Biden’s European travels should make plain to him, if it was not already, that continental opinion is deeply divided about how to manage Russia. The Baltic States want hard security guarantees from NATO. They, like the Poles, oppose the Nord Stream 2 pipeline as increasing Moscow’s leverage on Western Europe.
The French and Italians, by contrast, seek to maximize their trade with Russia. German opinion is divided. The so-called Russlandverstleher (literally, “Russia-understander”), a faction including the country’s far right as well as a substantial part of the business community, is anti-American and supports the narrative that it is the eastward expansion of NATO and the EU that has driven Russia into an adversarial posture. Such people are untroubled by Putin’s trampling of human rights.
Meanwhile the German Atlantiker camp, of which Chancellor Angela Merkel has been standard-bearer, supports relatively firm responses to Russian excesses, including sanctions. But Merkel is on her way out, and the sanctions imposed are weak — her advocacy of Nord Stream 2 survived the 2019 assassination of a Chechen dissident in a Berlin park, an act authoritatively linked to the Kremlin.

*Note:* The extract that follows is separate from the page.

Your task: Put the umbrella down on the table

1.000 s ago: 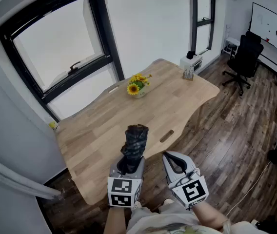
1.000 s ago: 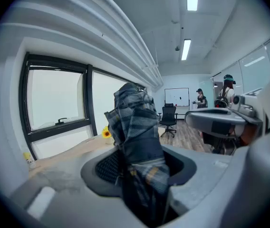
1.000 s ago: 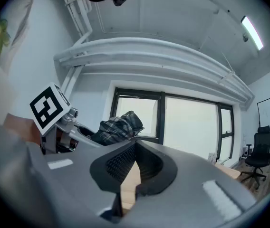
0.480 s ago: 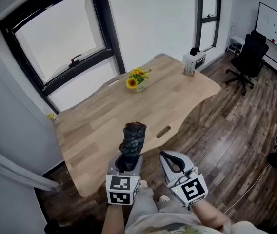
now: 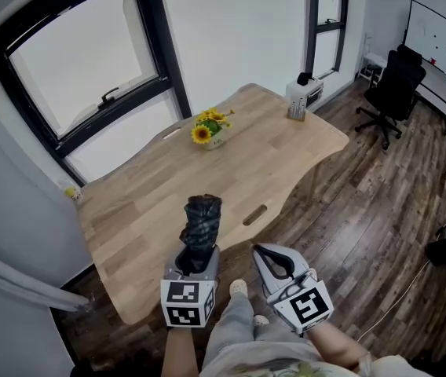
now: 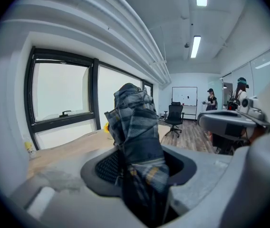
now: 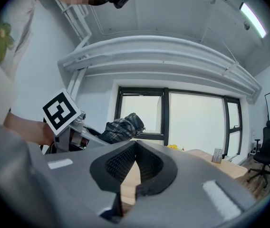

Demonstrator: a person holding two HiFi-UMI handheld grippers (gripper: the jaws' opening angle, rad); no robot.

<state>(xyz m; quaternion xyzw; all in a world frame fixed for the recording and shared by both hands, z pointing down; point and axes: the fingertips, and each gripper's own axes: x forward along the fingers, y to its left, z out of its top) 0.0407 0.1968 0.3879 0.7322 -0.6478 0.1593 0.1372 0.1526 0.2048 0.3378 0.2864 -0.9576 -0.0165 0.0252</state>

A new difficulty is that the Russians, like the Chinese, Iranians and some nonstate actors, are turning to hard-to-trace cryptocurrencies to support and reap profits from their most disruptive foreign activities, including ransomware cyberattacks on Western institutions. Beyond doubts about the European will to challenge Moscow’s actions, there are also uncertainties about means — identifying guilty parties and making sanctions effective.
Meanwhile, some European governments have not yet come to terms with the harsh reality that, whatever courses they adopt, they are unlikely ever again to receive the ironclad support from Washington they have taken for granted since 1945, symbolized by President John F. Kennedy’s 1963 “Ich bin ein Berliner” speech in West Berlin.
The US seems committed to a long cold war with China, which will dominate its foreign policy in the years ahead. Despite Biden’s desire to escape the morass of the Middle East, that region also will absorb an unwelcome share of the administration’s attention.
Biden and his foreign policy team view Russia as a disruptor, but not an existential threat like China. Unless or until the Europeans show themselves more willing to support US objectives in Asia, they would be rash to expect much help from Washington in repelling Kremlin bullying.
There will be lots more high-level American visits to Europe, and familiar declarations of transatlantic solidarity. The British will continue to cherish their vacuous mantra about the “special relationship.”
Behind the warm words, however, there is little substance. If Boris Johnson understood his history a little better, he would know that the same was true of the August 1941 Atlantic Charter drafted by Prime Minister Winston Churchill, and half-heartedly acquiesced in by President Franklin Roosevelt.
Putin grasps all this. So long as he does not overreach, he can sustain his ruthless domestic polity and make trouble for the West when it suits, at little cost or risk. The Russian people seldom fail to applaud when he asserts their nation’s supposed rights at the expense of the arrogant West.
The atrophy that has fallen upon the Atlantic relationship is a loss to all parties. It is nonetheless hard to see how the damage can be repaired, because of the divergence of perceived interests between Washington and the European capitals, together with the lack of real statesmen in their foreign services.
We need some big men and women on the world stage to defend the cause of liberal democracy. In their absence, tyrants will continue to thrive.